> [THE TASK]: Set down a faithful copy of every record, and skip the pictures in it.
****
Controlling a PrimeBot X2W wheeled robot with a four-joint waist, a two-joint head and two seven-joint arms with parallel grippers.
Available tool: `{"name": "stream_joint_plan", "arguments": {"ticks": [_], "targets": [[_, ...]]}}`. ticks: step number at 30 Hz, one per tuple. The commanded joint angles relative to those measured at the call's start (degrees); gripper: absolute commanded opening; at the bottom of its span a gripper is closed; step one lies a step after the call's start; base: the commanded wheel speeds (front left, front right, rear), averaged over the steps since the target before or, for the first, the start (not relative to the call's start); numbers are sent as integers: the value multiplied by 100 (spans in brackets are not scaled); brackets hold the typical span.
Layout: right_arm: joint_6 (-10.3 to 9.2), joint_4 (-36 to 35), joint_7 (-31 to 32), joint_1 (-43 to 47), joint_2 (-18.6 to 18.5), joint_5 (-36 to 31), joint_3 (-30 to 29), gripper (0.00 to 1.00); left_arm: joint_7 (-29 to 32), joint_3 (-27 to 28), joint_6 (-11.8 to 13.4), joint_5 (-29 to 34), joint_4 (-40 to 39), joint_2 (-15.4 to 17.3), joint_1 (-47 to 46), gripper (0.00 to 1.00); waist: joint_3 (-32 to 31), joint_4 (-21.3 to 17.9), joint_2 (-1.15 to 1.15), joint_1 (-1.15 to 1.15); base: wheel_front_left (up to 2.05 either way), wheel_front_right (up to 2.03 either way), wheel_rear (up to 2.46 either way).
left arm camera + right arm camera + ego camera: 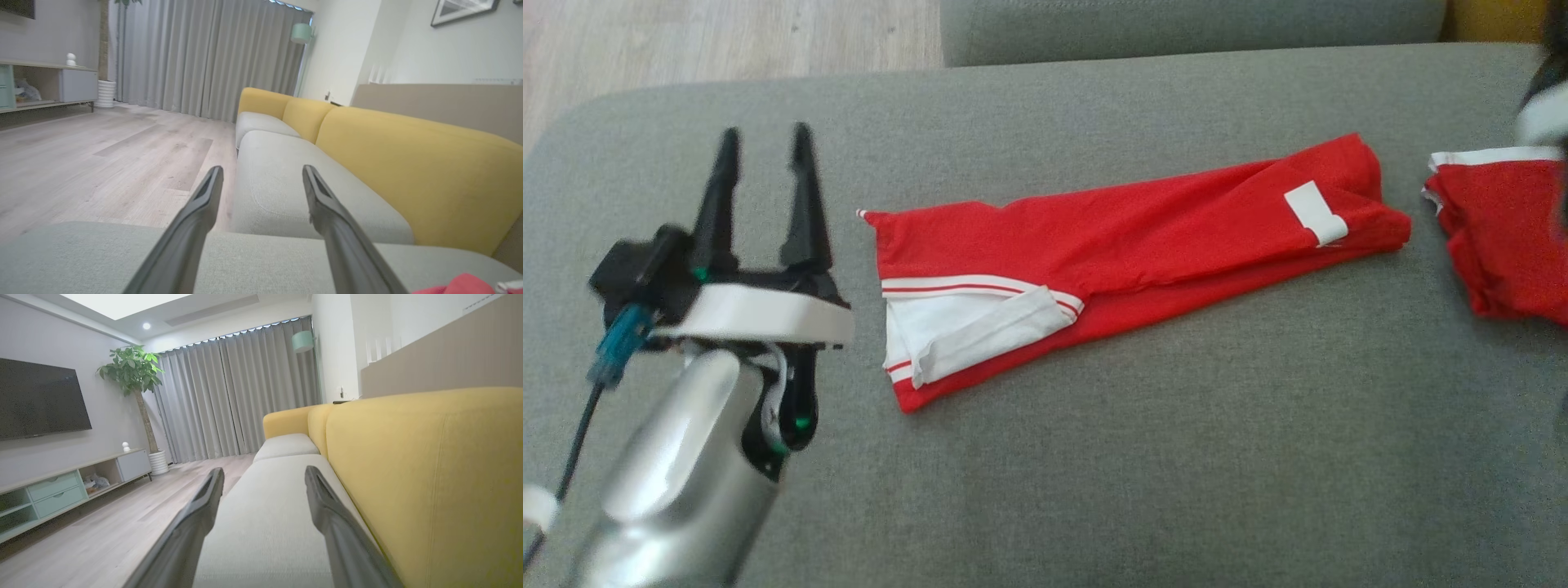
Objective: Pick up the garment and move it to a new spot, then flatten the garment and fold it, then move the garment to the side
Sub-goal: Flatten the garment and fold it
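So the red garment (1143, 237) is folded long on the grey sofa cushion (1176, 457). The left gripper (766, 132) hangs beside it, jaws apart and empty. The right gripper (263, 471) jaws are apart too.

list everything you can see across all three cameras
red garment: 1, red and white, folded long, mid seat
second garment: 1, red and white, head view's right edge
sofa: 1, grey seats, yellow backs, under the garments
floor: 1, pale wood, beside sofa
curtains: 1 set, grey, far wall
television: 1, black, on wall
plant: 1, green, beside curtains
left hand: 1, dark fingers, open, left of red garment
right hand: 1, dark fingers, open, over sofa
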Motion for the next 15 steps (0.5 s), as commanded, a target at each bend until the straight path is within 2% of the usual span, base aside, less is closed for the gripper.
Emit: {"name": "stream_joint_plan", "arguments": {"ticks": [1,4,9,12,15], "targets": [[-4,-273,-32,547,256,-310,-173,100,-41,460,-2,164,-183,27,53,100,-51,-13,0,1,0,0,0],[-4,-838,-32,1475,996,-1214,-889,100,-42,1057,-224,636,-239,-373,639,100,-117,-33,0,1,0,0,0],[-4,-1533,-33,2673,2003,-2239,-1546,100,-42,1756,-683,1404,-227,-939,1388,100,-185,-49,0,1,0,0,0],[-4,-1796,-33,3155,2316,-2627,-1664,100,-43,2074,-904,1683,-108,-1234,1746,100,-194,-88,0,1,0,0,0],[-4,-1891,-33,3456,2476,-2765,-1738,100,-43,2384,-1087,1883,11,-1473,1960,100,-160,-108,0,1,0,0,0]]}}
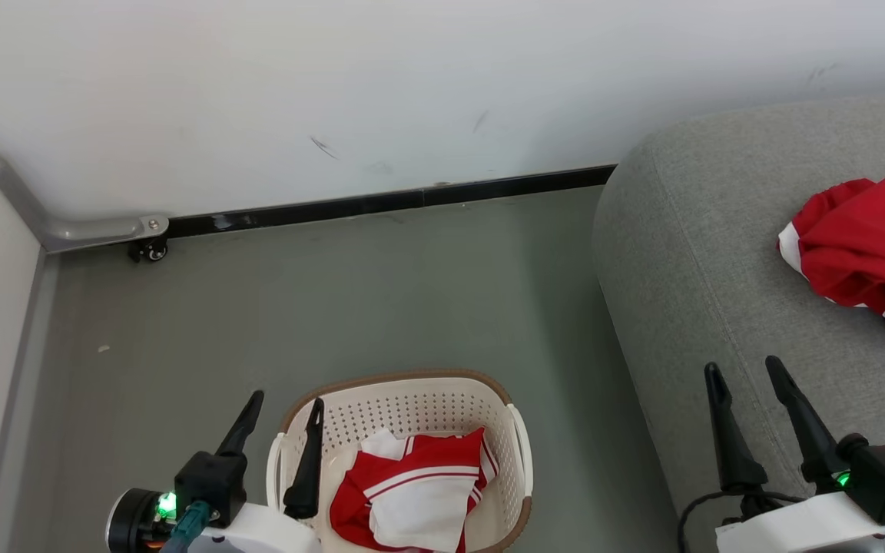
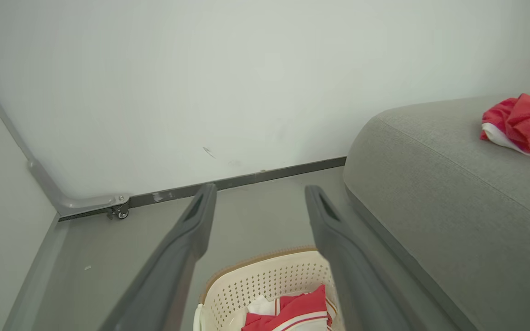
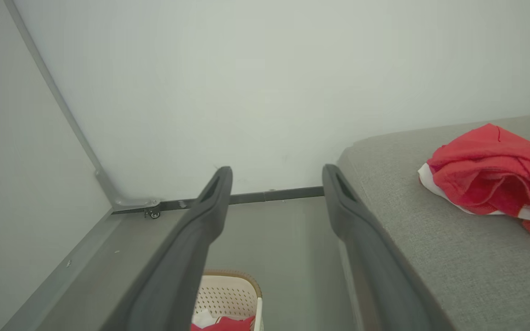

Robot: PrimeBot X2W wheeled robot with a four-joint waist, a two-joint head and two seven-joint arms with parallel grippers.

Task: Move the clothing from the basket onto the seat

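Head view, basket (image 1: 412, 401) at 6 o'clock on the floor (image 1: 335, 292), red-and-white clothing (image 1: 419, 491) inside, left fingers (image 1: 308, 453) wide and empty at 7 o'clock, right fingers (image 1: 727, 430) wide and empty at 5 o'clock over the seat (image 1: 704, 269), red garment (image 1: 869, 246) on it at 3 o'clock, left wrist view, basket at 6 o'clock between spread fingers, right wrist view, garment at 3 o'clock on the seat

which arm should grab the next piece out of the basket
Left. The left claw hangs open at the rim of the basket, one finger over the red-and-white clothing inside. The right claw, also open, sits over the seat, farther from the basket.
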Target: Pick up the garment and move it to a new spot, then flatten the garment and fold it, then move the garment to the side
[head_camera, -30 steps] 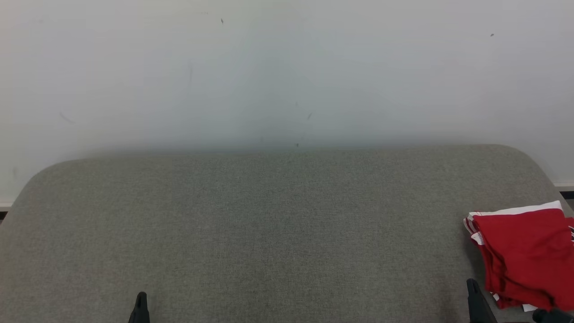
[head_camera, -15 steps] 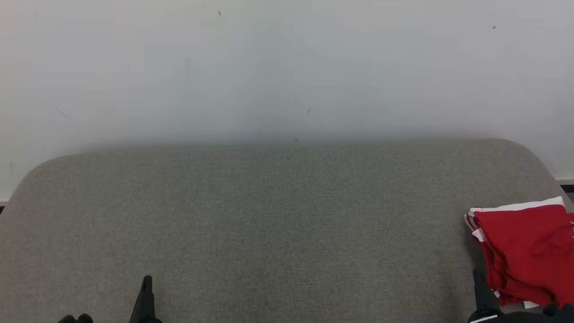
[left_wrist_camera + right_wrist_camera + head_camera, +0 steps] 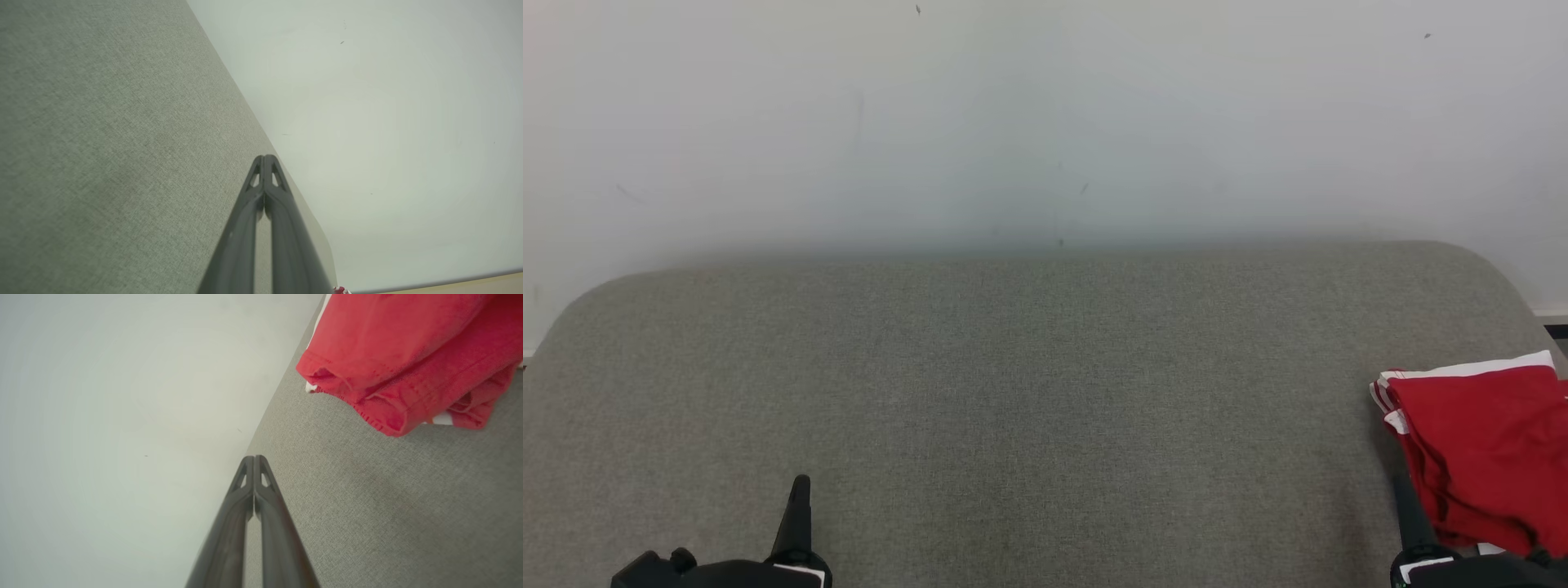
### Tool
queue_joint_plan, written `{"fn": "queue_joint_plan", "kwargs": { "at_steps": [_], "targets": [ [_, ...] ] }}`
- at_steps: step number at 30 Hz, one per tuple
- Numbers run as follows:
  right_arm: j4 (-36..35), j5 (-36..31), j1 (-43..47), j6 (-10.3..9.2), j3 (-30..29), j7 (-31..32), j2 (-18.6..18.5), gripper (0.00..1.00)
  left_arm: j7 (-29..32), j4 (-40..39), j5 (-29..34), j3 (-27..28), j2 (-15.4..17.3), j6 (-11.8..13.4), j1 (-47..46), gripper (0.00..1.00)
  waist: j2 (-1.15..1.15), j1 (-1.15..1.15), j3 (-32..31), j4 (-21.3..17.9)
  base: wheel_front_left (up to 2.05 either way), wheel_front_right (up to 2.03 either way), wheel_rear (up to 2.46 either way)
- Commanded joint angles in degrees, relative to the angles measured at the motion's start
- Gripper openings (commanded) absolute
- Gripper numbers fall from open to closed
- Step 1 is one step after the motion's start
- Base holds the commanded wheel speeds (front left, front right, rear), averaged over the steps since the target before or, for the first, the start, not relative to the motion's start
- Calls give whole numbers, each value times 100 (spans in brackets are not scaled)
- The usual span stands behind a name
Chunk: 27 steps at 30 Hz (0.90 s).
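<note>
A folded red garment (image 3: 1486, 453) with white trim lies at the right edge of the grey fabric table (image 3: 1029, 392). In the right wrist view the garment (image 3: 408, 355) sits at the upper right, its layered hems facing the fingers. My right gripper (image 3: 1405, 494) stands just left of the garment, shut and empty, apart from the cloth; its fingertips (image 3: 254, 458) meet. At the lower left of the head view my left gripper (image 3: 800, 486) points up over bare table, shut with nothing in it, its tips (image 3: 264, 157) pressed together.
A plain pale wall (image 3: 1045, 122) rises behind the table's far edge. The table's back corners are rounded. A dark strip of floor (image 3: 1553, 330) shows at the far right by the wall's foot.
The whole head view has shifted a little, so the camera has moved. More of both grippers and their dark wrists shows at the bottom edge. The garment lies as before.
</note>
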Motion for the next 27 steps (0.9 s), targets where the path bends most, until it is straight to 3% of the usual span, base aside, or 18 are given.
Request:
{"fn": "queue_joint_plan", "kwargs": {
  "at_steps": [1, 27],
  "targets": [
    [-65, 140, -138, 4, -29, 26, -9, 0, 36, -17, -122, -9, 26, -19, -160, 0, -1, -1, 11, -1, 0, 0, 0],
    [-108, 1572, -372, 6, -234, 316, -9, 0, 362, 184, -1517, -123, 31, -43, -668, 0, -1, -1, 223, -26, 0, 0, 0]
  ]
}}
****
> [SOLVED EXERCISE]:
Controlling a PrimeBot X2W wheeled robot with a four-joint waist, a two-joint head and two seven-joint arms with parallel grippers.
Available tool: `{"name": "stream_joint_plan", "arguments": {"ticks": [_], "targets": [[_, ...]]}}`. ticks: step number at 30 Hz, one per tuple. The commanded joint angles relative to those measured at the call's start (degrees); gripper: absolute commanded opening; at the bottom of its span a gripper is closed; step one lies a step after the call's start; base: the commanded wheel speeds (front left, front right, rear), averaged over the steps since the target before or, for the first, the start (not relative to the call's start); numbers are sent as integers: the value multiplied by 100 (spans in brackets are not scaled); brackets hold the typical span.
Layout: right_arm: joint_6 (-10.3 to 9.2), joint_4 (-36 to 35), joint_7 (-31 to 32), joint_1 (-43 to 47), joint_2 (-18.6 to 18.5), joint_5 (-36 to 31), joint_3 (-30 to 29), gripper (0.00 to 1.00); left_arm: joint_7 (-29 to 32), joint_3 (-27 to 28), joint_6 (-11.8 to 13.4), joint_5 (-29 to 34), joint_4 (-40 to 39), joint_2 (-15.4 to 17.3), joint_1 (-47 to 46), gripper (0.00 to 1.00); waist: joint_3 (-32 to 31), joint_4 (-21.3 to 17.9), joint_2 (-1.15 to 1.15), joint_1 (-1.15 to 1.15); base: wheel_front_left (up to 2.05 either way), wheel_front_right (up to 2.03 either way), wheel_rear (up to 2.46 either way).
left arm camera + right arm camera + ego camera: 
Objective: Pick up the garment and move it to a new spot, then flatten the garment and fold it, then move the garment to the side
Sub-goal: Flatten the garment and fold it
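So the red garment (1143, 237) is folded long on the grey sofa cushion (1176, 457). The left gripper (766, 132) hangs beside it, jaws apart and empty. The right gripper (263, 471) jaws are apart too.

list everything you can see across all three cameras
red garment: 1, red and white, folded long, mid seat
second garment: 1, red and white, head view's right edge
sofa: 1, grey seats, yellow backs, under the garments
floor: 1, pale wood, beside sofa
curtains: 1 set, grey, far wall
television: 1, black, on wall
plant: 1, green, beside curtains
left hand: 1, dark fingers, open, left of red garment
right hand: 1, dark fingers, open, over sofa
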Motion for the next 15 steps (0.5 s), as commanded, a target at each bend until the straight path is within 2% of the usual span, base aside, less is closed for the gripper.
Emit: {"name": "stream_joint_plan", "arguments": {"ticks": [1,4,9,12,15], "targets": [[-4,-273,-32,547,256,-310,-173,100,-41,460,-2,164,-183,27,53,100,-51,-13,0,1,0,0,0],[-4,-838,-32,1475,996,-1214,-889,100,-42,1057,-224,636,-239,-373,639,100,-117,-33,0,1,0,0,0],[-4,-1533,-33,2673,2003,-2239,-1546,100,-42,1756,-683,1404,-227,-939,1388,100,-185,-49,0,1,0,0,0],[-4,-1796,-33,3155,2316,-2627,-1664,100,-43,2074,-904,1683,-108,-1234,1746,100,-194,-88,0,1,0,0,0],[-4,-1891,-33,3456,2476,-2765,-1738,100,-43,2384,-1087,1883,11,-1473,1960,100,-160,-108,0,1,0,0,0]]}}

Robot: PrimeBot X2W wheeled robot with a four-joint waist, a two-joint head and two seven-joint arms with parallel grippers.

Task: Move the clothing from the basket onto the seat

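Head view, basket (image 1: 412, 401) at 6 o'clock on the floor (image 1: 335, 292), red-and-white clothing (image 1: 419, 491) inside, left fingers (image 1: 308, 453) wide and empty at 7 o'clock, right fingers (image 1: 727, 430) wide and empty at 5 o'clock over the seat (image 1: 704, 269), red garment (image 1: 869, 246) on it at 3 o'clock, left wrist view, basket at 6 o'clock between spread fingers, right wrist view, garment at 3 o'clock on the seat

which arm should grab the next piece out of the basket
Left. The left claw hangs open at the rim of the basket, one finger over the red-and-white clothing inside. The right claw, also open, sits over the seat, farther from the basket.
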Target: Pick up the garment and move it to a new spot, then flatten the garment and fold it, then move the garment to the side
[head_camera, -30 steps] 
[head_camera, -15 steps] 
[left_wrist_camera + right_wrist_camera + head_camera, +0 steps] 
### Tool
queue_joint_plan, written `{"fn": "queue_joint_plan", "kwargs": { "at_steps": [_], "targets": [ [_, ...] ] }}`
- at_steps: step number at 30 Hz, one per tuple
- Numbers run as follows:
  right_arm: j4 (-36..35), j5 (-36..31), j1 (-43..47), j6 (-10.3..9.2), j3 (-30..29), j7 (-31..32), j2 (-18.6..18.5), gripper (0.00..1.00)
  left_arm: j7 (-29..32), j4 (-40..39), j5 (-29..34), j3 (-27..28), j2 (-15.4..17.3), j6 (-11.8..13.4), j1 (-47..46), gripper (0.00..1.00)
  waist: j2 (-1.15..1.15), j1 (-1.15..1.15), j3 (-32..31), j4 (-21.3..17.9)
  base: wheel_front_left (up to 2.05 either way), wheel_front_right (up to 2.03 either way), wheel_rear (up to 2.46 either way)
- Commanded joint angles in degrees, relative to the angles measured at the motion's start
- Gripper openings (commanded) absolute
- Gripper numbers fall from open to closed
- Step 1 is one step after the motion's start
- Base holds the commanded wheel speeds (front left, front right, rear), averaged over the steps since the target before or, for the first, the start, not relative to the motion's start
- Calls give whole numbers, each value times 100 (spans in brackets are not scaled)
- The usual span stands behind a name
Chunk: 27 steps at 30 Hz (0.90 s).
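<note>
A folded red garment (image 3: 1486, 453) with white trim lies at the right edge of the grey fabric table (image 3: 1029, 392). In the right wrist view the garment (image 3: 408, 355) sits at the upper right, its layered hems facing the fingers. My right gripper (image 3: 1405, 494) stands just left of the garment, shut and empty, apart from the cloth; its fingertips (image 3: 254, 458) meet. At the lower left of the head view my left gripper (image 3: 800, 486) points up over bare table, shut with nothing in it, its tips (image 3: 264, 157) pressed together.
A plain pale wall (image 3: 1045, 122) rises behind the table's far edge. The table's back corners are rounded. A dark strip of floor (image 3: 1553, 330) shows at the far right by the wall's foot.
The whole head view has shifted a little, so the camera has moved. More of both grippers and their dark wrists shows at the bottom edge. The garment lies as before.
</note>
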Motion for the next 27 steps (0.9 s), targets where the path bends most, until it is straight to 3% of the usual span, base aside, or 18 are given.
Request:
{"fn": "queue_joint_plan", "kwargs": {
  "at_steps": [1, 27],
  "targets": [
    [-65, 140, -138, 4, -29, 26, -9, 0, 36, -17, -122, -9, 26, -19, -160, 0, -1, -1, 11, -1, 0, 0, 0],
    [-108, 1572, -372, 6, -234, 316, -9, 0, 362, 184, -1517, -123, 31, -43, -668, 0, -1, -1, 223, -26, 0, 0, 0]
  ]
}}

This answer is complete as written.